Standing at the crossroads at the top of Sally Gap allows an almost unrivalled view of the surrounding countryside. It was late January, and a particular cold spell had gripped the country. The roads up at this altitude were precarious enough, with snow decorating the edge of the road and some sly ice patches which concealed themselves in the shade. With a limited amount of time and quickly fading light, this made the task of navigating the Wicklow Mountains at a brisk pace more challenging than I would have liked. Luckily, the Leon X-Perience’s 4Drive provided a reassuring solid grasp of the road all day, and the awesome dual clutch gearbox – with steering wheel mounted paddles – allowed me to focus on keeping the Seat pointing in the right direction.
However, as the last of the light dropped behind the mountains, a darkness began to creep across the country from the east. Taking this as my cue to head to the relative safety of lower grounds, I begun the decent towards Blessington. I was maybe five minutes on the road before the darkness released a light flurry, which quickly evolving into a full on snow blizzard. I still had a lot of ground to cover with limited visibility and on summer tyres. Wicklow County Council didn’t have the foresight to prepare the roads either, so it really was a case of the Leon against the world.
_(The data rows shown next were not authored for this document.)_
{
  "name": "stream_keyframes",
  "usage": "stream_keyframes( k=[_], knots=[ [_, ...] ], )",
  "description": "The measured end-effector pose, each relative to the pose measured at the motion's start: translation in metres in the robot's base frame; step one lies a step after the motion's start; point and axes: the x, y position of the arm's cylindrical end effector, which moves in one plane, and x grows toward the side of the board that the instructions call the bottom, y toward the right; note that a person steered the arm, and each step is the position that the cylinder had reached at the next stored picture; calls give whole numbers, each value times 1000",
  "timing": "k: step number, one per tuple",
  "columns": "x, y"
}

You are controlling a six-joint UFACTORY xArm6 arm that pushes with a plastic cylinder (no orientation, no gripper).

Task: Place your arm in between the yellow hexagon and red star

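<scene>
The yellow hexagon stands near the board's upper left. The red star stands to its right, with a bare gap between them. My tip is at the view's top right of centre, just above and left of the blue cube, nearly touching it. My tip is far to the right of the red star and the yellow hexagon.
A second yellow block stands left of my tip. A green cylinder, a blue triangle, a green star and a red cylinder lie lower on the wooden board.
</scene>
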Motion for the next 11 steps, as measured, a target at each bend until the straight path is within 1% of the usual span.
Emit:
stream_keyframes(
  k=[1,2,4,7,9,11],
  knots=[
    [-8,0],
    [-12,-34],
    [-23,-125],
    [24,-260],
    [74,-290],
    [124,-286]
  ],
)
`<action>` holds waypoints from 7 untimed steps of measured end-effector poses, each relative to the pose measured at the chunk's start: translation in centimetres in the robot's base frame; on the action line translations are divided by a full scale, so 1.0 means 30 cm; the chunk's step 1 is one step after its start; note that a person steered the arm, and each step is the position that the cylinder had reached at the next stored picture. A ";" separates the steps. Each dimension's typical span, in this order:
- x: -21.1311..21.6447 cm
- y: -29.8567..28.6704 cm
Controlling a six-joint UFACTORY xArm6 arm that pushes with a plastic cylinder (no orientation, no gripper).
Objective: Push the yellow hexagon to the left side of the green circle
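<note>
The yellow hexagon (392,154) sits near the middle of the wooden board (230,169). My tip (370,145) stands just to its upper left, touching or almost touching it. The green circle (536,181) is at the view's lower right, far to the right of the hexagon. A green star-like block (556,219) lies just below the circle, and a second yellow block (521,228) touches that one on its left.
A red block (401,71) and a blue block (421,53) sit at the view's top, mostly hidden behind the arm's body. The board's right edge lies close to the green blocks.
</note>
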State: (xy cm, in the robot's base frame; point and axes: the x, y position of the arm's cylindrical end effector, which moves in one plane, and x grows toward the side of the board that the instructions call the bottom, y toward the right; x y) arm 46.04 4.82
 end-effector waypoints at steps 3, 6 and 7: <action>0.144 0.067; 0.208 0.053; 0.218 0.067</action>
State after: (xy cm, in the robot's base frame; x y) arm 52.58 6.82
With its all LED headlights piercing the weather, visibility was reduced to around 20 feet at this point, the car never really felt as if it was uncomfortable with the conditions. Traction was no issue, but with unprepared roads, stopping distances were greatly increased. With this consideration allowed for, the Leon made exceptional progress down the mountain and back into relative civilisation. With soft roaders and lesser cars abandoned by the roadside – including some premium rear wheel drive saloons – awaiting a respite in the weather, I had no issues rejoining the N81 and continuing my journey across towards Naas and Kildare town before turning around and heading to Carlow.
When the sun rose the following morning, the surrounding countryside was covered in a thick coat of white. Having been allowed the opportunity to freeze further overnight, the roads were even trickier than before. The Seat however continued on, unfazed by the conditions. In fact, it reached a stage where I needed to discover just how much it would take the unstick the reliable Spanish estate car. Taking the car onto the backroads and the no-roads that trace their way around the Curragh Camp, I was continually impressed by the car’s abilities in such poor conditions. The car definitely featured a lot more ability than this particular human behind the steering wheel.
Seat’s venture into the go anywhere market is certainly looking like a positive one.